Le 4 février, Magitte avait mal aux dents en sortant de chez son dentiste et elle écrivait alors sur son blog : « Et je ne parle pas de « la dent qu’on peut avoir contre quelqu’un »…Au fait, d’où vient cette expression ? On l’emploie beaucoup à l’égard de personnes qui vous ont fait du mal… Donc, parler de dents, c’est parler de mal ou douleur ? « Je me suis dit que ces questions méritaient une réponse.
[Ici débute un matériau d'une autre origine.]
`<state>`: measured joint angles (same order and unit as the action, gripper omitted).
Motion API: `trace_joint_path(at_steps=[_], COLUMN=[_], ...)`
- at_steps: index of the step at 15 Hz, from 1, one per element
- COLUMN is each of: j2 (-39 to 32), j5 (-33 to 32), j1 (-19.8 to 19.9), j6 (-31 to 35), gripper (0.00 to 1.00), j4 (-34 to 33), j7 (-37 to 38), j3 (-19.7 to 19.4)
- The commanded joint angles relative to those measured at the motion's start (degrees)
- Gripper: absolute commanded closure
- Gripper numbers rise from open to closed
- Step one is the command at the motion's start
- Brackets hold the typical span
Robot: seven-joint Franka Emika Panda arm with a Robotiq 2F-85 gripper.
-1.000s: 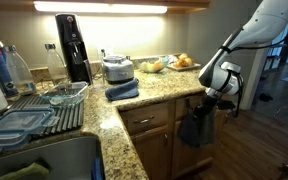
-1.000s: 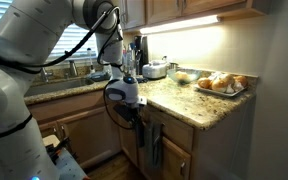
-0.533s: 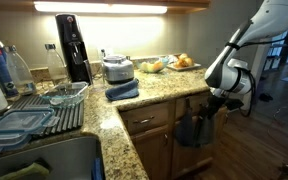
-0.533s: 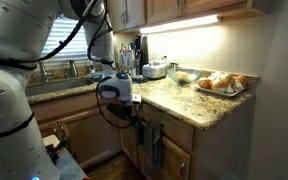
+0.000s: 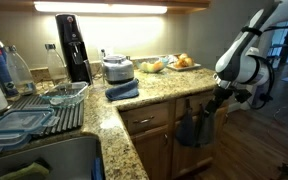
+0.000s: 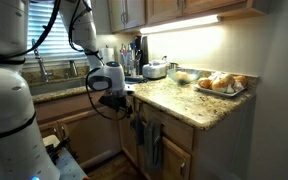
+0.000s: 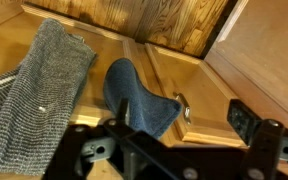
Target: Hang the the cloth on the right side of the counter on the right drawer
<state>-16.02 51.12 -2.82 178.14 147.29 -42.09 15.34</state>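
Note:
The slate-blue cloth [image 5: 194, 127] hangs draped over the top of the right drawer [image 7: 199, 85], under the granite counter [image 5: 169, 86]. It also shows in the wrist view [image 7: 139, 103], next to the drawer's small dark handle [image 7: 182, 108], and in an exterior view [image 6: 155, 142]. My gripper [image 5: 224, 100] is open and empty. It sits a short way out from the drawer front, apart from the cloth. Its fingers frame the handle in the wrist view [image 7: 181, 115]. It also shows in an exterior view [image 6: 127, 100].
A grey knit towel [image 7: 39, 95] hangs left of the cloth. A darker navy folded cloth [image 5: 122, 90] lies on the counter near a metal pot [image 5: 117, 68]. A dish rack [image 5: 29, 112], a coffee maker [image 5: 72, 45] and a tray of bread [image 6: 222, 84] stand on the counter.
My gripper has drawn back from the drawer front, away from the cloth. The cloth stays hanging on the drawer.

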Motion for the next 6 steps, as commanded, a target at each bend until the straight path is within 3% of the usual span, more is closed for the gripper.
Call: trace_joint_path(at_steps=[1, 2, 6], j2=[8.9, 2.85, 5.99], j5=[-3.37, -1.49, -1.99], j1=[-3.42, -1.51, -2.33], j6=[-2.76, -0.63, -1.13], gripper=[0.0, 0.0, 0.0], j4=[5.59, 1.53, 3.3], j7=[3.5, 0.81, 1.27], j3=[-2.68, -1.01, -1.37])
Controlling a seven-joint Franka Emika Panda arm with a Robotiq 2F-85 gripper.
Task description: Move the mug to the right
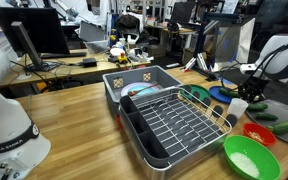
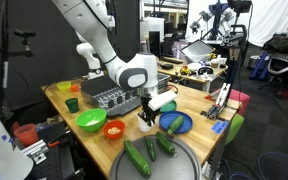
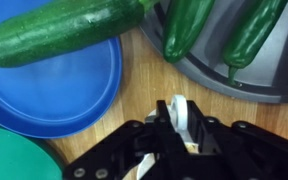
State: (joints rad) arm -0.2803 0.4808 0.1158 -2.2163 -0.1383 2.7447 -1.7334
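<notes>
exterior view: low, close to tabletop [image 1: 74,108], faces across dish rack [image 1: 174,120] toward desks | exterior view: farther back, higher, whole tabletop, arm [image 2: 94,40] mid-frame | wrist view: straight down, very near, end effector [image 3: 179,128] at bottom edge | shared: both exterior views show dish rack, green bowl [image 1: 246,157]; blue plate [image 3: 74,90] in all three

We log the table [image 1: 74,110] as wood, grain visible, satin finish. The dish rack [image 1: 179,118] is bright metal wire. The blue plate [image 3: 64,90] looks like smooth, glossy plastic. The mug [image 3: 181,118] is smooth white, faintly glossy.
</notes>
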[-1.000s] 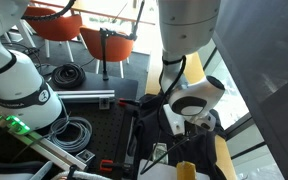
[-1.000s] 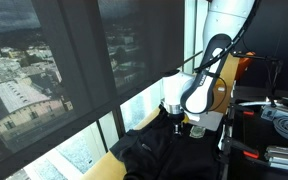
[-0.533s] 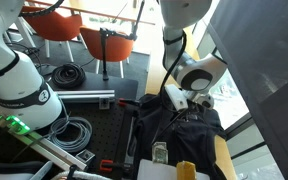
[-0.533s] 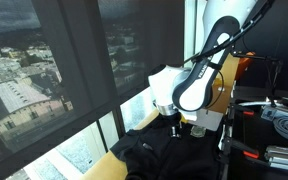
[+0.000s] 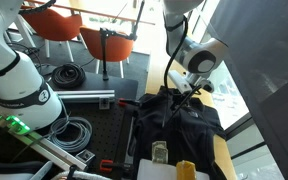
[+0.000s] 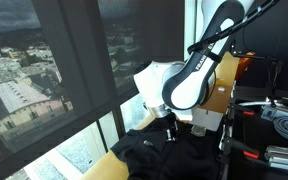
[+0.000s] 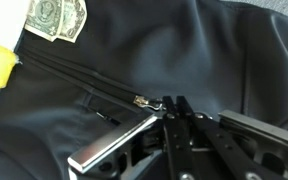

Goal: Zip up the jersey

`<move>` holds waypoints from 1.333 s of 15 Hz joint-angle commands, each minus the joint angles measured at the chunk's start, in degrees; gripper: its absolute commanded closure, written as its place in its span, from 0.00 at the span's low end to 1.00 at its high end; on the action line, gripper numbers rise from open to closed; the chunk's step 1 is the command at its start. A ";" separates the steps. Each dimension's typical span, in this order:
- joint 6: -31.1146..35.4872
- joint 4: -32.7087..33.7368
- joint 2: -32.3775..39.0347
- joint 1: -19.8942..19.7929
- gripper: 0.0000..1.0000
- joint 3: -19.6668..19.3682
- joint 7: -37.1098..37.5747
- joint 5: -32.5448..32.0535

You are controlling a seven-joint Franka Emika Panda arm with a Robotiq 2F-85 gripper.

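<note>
Jersey: black, spread on the bench. In an exterior view, the gripper sits low on its front. In an exterior view, the gripper meets the rumpled cloth. Wrist view: jaws closed, apparently pinching the zip pull. Advised: draw straight along the teeth and keep the fabric taut.

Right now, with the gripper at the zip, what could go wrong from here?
The gripper seems to pinch only the tip of the zipper pull; it could slip off.
The jersey lies loose and creased, so it may bunch or drag instead of zipping.
Dragged fabric could shift the banknote at its edge.
</note>
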 commanded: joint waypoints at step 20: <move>-16.65 22.83 14.15 -1.32 0.98 14.08 -15.06 8.26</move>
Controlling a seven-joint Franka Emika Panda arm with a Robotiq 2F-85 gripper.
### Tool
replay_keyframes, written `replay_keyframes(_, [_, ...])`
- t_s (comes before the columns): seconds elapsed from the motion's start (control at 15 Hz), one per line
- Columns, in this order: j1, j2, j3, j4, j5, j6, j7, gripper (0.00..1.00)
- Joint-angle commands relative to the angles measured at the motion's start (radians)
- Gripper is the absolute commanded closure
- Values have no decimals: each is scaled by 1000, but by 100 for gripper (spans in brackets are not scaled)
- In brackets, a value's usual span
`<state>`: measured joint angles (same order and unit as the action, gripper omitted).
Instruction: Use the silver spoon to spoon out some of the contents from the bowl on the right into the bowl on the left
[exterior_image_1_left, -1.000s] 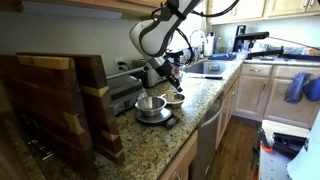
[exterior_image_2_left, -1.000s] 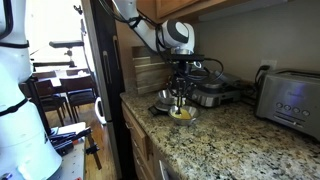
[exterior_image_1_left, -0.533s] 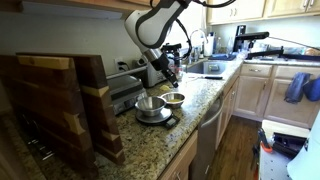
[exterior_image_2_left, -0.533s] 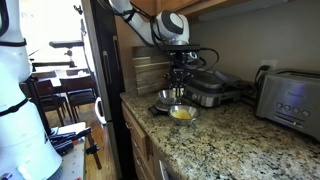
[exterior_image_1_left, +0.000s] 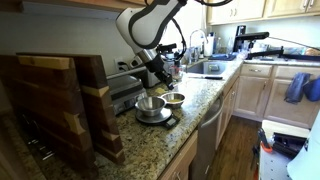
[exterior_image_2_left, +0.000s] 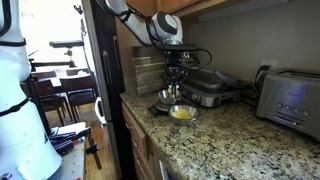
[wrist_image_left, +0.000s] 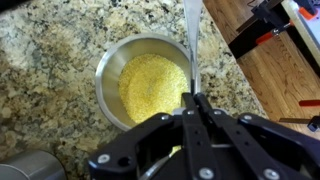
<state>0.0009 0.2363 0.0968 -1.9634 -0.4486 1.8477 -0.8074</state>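
Pincer (wrist_image_left: 196, 104), silver spoon (wrist_image_left: 190, 35) higher over bowl (wrist_image_left: 101, 78)

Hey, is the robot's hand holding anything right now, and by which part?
Yes: the hand is shut on the silver spoon, gripping its thin handle above the bowl of yellow grains. Its scoop end is not in view.
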Motion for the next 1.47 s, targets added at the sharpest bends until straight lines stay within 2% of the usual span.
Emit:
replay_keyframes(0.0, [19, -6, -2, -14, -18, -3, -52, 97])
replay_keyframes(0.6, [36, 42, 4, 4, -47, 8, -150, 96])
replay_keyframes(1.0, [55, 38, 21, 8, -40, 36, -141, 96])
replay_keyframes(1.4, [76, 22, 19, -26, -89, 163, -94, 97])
Avoir une dent contre quelqu’un c’est effectivement avoir de la rancune, du ressentiment, des griefs envers quelqu’un, lui en vouloir pour une raison quelconque ou même sans raison et c’est bien cette incompréhension qui révolte le plus. Combien d’élèves récoltant une mauvaise note disent « le prof a une dent contre moi » ? Plus tard, ce sera le chef, le patron, le voisin, la police…qui aura une dent contre vous. Persécutés ? C’est variable mais « la dent contre » explique bien des loupés ; c’est une bonne excuse. Alors victime innocente, réellement ou pas ?
Nous pouvons être face à un pervers ou à un rancunier (à la rancune inexplicable quelquefois). Mais le rancunier est souvent quelqu’un d’amer qui en veut à la terre entière (la dent de l’amer ? Bon, j’ai le droit de le faire ce jeu de mot pas cher !) Je reviens à l’explication.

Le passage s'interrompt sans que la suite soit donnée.